SANTIAGO (AFP) - Chile negó que exista un acuerdo con Japón para retrasar el desenlace del proceso de extradición a Perú del ex presidente peruano Alberto Fujimori, mientras que el juez de la causa, Orlando Alvarez, aseguró que el Poder Judicial chileno está al margen de eventuales presiones políticas.
Las declaraciones surgieron después de que el domingo el diario chileno El Mercurio afirmara que Japón pidió a Chile retrasar el proceso de extradición de Fujimori para que no interfiera con el viaje que realizará a ese país asiático la presidenta chilena, Michelle Bachelet, en septiembre próximo.
"No creo que el Gobierno pueda hacer acuerdos con nadie, tomando en cuenta nuestra actividad; nosotros haremos lo que nos parezca más prudente y conveniente", señaló el juez Alvarez al diario El Mercurio, en declaraciones publicadas este lunes.
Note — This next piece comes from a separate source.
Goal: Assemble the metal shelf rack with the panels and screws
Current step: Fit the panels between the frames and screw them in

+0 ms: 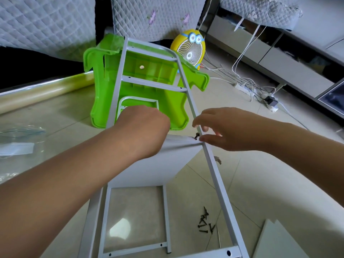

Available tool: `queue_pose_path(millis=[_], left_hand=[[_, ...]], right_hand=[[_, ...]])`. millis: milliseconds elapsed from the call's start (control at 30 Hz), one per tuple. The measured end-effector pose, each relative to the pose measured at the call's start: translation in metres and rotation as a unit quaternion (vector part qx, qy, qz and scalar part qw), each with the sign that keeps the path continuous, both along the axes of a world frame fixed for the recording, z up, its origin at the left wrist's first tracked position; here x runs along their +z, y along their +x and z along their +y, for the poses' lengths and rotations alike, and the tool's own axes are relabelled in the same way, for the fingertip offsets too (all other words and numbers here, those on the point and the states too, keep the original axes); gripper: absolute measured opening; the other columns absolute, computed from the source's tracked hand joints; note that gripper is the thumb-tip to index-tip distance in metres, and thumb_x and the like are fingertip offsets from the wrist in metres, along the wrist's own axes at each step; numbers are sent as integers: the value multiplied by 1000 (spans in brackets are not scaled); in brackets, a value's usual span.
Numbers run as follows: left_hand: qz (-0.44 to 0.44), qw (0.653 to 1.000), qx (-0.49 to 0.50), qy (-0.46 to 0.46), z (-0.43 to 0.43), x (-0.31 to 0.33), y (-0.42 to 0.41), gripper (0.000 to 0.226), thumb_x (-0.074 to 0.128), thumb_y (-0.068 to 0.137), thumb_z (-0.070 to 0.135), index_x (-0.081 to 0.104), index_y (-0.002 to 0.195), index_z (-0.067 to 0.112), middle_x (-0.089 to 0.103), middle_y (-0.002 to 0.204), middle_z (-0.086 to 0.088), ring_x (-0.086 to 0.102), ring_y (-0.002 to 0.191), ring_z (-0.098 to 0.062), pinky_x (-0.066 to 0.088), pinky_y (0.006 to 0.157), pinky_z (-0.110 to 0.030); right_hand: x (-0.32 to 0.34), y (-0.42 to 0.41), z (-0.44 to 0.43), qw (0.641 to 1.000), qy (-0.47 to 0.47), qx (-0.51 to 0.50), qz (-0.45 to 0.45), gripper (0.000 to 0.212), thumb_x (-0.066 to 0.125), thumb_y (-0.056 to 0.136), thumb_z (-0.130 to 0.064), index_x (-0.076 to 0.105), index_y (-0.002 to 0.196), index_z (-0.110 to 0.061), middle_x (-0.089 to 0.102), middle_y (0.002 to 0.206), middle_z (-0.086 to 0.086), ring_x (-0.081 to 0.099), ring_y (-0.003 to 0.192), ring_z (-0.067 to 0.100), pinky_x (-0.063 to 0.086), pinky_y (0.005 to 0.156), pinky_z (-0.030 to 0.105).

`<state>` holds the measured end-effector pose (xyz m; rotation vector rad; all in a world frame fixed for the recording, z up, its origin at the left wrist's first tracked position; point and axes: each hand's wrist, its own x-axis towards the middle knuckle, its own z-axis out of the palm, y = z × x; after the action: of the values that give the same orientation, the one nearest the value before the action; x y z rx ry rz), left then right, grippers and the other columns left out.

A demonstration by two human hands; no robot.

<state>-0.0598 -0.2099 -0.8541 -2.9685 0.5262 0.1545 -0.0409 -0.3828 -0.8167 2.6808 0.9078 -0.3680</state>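
Two hands work over a tiled floor [260,183], either side of a grey metal side frame [214,164]. Its long axis runs from near my feet up and away, leaning leftward, and its rounded far end rests on an overturned green stool [149,71]. A white panel [158,168] meets the frame's right rail edge-on, and a dark screw [196,136] stands at that joint, head up and slightly tilted. The right hand [223,129] hovers there with its fingers loosely spread, the thumb tip just beside the screw but not pinching it. The left hand [143,127] sits on the panel's far edge, knuckles up; its fingers curl out of sight, so I cannot tell what they grip. Loose screws [204,222] lie scattered on the floor between the rail and a second frame [167,211] lying flat
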Motion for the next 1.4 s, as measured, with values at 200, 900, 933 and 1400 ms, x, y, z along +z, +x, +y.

"Pero el Poder Judicial es independiente y está fuera de todo eso", insistió el magistrado, que esta semana debería retomar sus funciones en el Poder Judicial tras una licencia médica.
Según la versión del diario, el ministerio de Relaciones Exteriores nipón envío a la cancillería chilena una nota en la que afirmó que sería un "desacierto" extraditar al ex presidente antes de la visita de Bachelet, prevista para el 4 y 5 de septiembre.
Fuentes de la cancillería señalaron que se trata sólo de una recomendación, que busca evitar que el caso Fujimori sea parte de la agenda de Bachelet en Tokio. "No hay intentos de presión o de amenazas al respecto, es sólo una cuestión de protocolo", señalaron esas fuentes.
Pero por su parte, el canciller chileno, Alejandro Foxley, negó que haya un acuerdo entre ambos países para interferir en el proceso judicial contra Fujimori, quien de momento permanece bajo arresto domiciliario en Santiago a la espera de que se resuelva el pedido de extradición.
"Es absolutamente falso, no se ha hecho gestión alguna. Eso va por carriles separados y en Chile los tribunales son independientes", enfatizó Foxley, en declaraciones publicadas este lunes por El Mercurio.
El vocero del gobierno, Ricardo Lagos Weber, argumentó en términos similares: "No hemos tenido ninguna conversación a nivel de gobierno que vaya encaminada en esa dirección", sostuvo.
Según la versión de prensa, el retraso del proceso también favorecería al gobierno peruano del presidente Alan García, quien ha podido llevar adelante un gobierno estable gracias al apoyo político del fujimorismo.
Bachelet visitará Japón para asistir a la entrada en vigor de un Tratado de Libre Comercio entre ambos países y también para conmemorar el 110 aniversario del inicio de las relaciones diplomáticas.
Esta situación se produce en momentos en que Fujimori está bajo arresto domiciliario en una exclusiva propiedad en los suburbios de Santiago esperando que el juez Alvarez falle en primera instancia sobre el pedido de extradición.
El pasado 7 de junio la fiscal de la Corte Suprema Mónica Maldonado recomendó al magistrado que extradite a Fujimori por cargos de violaciones a los derechos humanos y corrupción. Su recomendación no es vinculante, aunque la mayoría de las veces es acogida por los jueces.
Pero el desenlace del proceso contra Fujimori sumó otro elemento en los últimos días, después de que el japonés Nuevo Partido del Pueblo (Kokumin Shinto) le pidió que sea su candidato al Senado nipón.
Fujimori debería responder esta semana a la invitación. Si resulta electo, su condición de senador japonés no influiría en el proceso en Chile, que ya se inició, pero sí tendría repercusiones una vez que llegue a Perú para enfrentar a los tribunales, de acuerdo con fuentes judiciales consultadas por la AFP.